_Work item:_ Two lines in the listing below mark the span: one contains "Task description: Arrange" and one contains "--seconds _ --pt". Reproduce both of them and everything between, exactly.

_Input:_
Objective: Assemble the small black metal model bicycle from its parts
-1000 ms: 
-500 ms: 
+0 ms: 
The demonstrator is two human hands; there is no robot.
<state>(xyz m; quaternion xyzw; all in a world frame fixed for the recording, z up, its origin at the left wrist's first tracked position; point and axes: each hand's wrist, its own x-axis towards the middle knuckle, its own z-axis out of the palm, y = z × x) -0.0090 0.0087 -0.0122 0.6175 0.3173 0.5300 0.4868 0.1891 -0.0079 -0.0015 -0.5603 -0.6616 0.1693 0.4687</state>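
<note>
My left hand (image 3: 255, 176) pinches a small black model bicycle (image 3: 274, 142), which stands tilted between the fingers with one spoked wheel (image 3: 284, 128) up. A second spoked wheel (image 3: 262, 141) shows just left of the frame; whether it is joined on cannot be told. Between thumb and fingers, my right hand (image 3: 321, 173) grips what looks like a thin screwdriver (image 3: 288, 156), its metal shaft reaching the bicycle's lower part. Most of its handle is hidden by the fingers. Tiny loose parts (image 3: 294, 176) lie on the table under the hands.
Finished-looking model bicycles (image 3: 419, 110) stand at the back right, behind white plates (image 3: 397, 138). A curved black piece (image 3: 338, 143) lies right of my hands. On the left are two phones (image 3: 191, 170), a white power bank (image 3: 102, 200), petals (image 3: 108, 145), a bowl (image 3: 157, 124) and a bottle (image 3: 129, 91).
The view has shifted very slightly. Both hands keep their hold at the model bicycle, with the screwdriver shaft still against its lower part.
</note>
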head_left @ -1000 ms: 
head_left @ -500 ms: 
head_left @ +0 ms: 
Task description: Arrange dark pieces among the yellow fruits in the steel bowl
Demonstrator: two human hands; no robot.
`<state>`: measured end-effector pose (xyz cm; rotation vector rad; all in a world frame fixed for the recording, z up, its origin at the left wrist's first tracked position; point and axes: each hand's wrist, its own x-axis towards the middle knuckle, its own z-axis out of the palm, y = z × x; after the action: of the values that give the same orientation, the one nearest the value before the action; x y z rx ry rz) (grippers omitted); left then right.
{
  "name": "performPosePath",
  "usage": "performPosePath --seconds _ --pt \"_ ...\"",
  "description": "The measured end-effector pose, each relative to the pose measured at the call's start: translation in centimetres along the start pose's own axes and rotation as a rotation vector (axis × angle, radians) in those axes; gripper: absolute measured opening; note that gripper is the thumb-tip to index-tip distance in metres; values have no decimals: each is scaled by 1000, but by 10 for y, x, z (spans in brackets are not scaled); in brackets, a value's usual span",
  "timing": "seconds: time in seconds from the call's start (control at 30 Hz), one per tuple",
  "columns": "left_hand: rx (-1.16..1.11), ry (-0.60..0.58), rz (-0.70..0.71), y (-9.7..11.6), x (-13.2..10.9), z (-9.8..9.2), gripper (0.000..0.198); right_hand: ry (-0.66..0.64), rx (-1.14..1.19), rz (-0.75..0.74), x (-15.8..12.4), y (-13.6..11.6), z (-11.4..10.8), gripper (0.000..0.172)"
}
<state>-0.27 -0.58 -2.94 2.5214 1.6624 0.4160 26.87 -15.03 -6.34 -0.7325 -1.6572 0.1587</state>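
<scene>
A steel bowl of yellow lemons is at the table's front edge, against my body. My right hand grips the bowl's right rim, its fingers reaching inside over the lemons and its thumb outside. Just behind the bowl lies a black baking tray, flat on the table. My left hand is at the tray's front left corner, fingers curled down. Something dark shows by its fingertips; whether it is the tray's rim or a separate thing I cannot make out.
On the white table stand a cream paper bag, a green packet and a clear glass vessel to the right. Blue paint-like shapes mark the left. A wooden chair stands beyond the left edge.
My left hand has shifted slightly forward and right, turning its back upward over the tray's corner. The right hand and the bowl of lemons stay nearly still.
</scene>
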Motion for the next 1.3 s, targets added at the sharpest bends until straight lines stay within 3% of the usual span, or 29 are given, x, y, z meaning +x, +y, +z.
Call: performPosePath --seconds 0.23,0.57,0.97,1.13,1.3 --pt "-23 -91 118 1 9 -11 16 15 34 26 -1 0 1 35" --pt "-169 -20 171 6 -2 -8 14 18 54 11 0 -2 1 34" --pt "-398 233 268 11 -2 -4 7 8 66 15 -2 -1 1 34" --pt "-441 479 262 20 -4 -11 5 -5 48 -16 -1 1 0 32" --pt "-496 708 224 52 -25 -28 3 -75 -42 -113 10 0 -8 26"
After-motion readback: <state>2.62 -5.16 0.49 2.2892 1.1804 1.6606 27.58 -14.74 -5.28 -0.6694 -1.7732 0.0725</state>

_The completed task:_
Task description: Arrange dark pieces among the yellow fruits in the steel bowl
Demonstrator: two human hands; no robot.
`<state>`: measured end-effector pose (xyz cm; rotation vector rad; all in a world frame fixed for the recording, z up, its origin at the left wrist's first tracked position; point and axes: each hand's wrist, its own x-axis towards the middle knuckle, its own z-axis out of the palm, y = z × x; after the action: of the values that give the same orientation, the one nearest the value before the action; x y z rx ry rz) (grippers omitted); left then right.
{
  "name": "performPosePath",
  "usage": "performPosePath --seconds _ --pt \"_ ...\"",

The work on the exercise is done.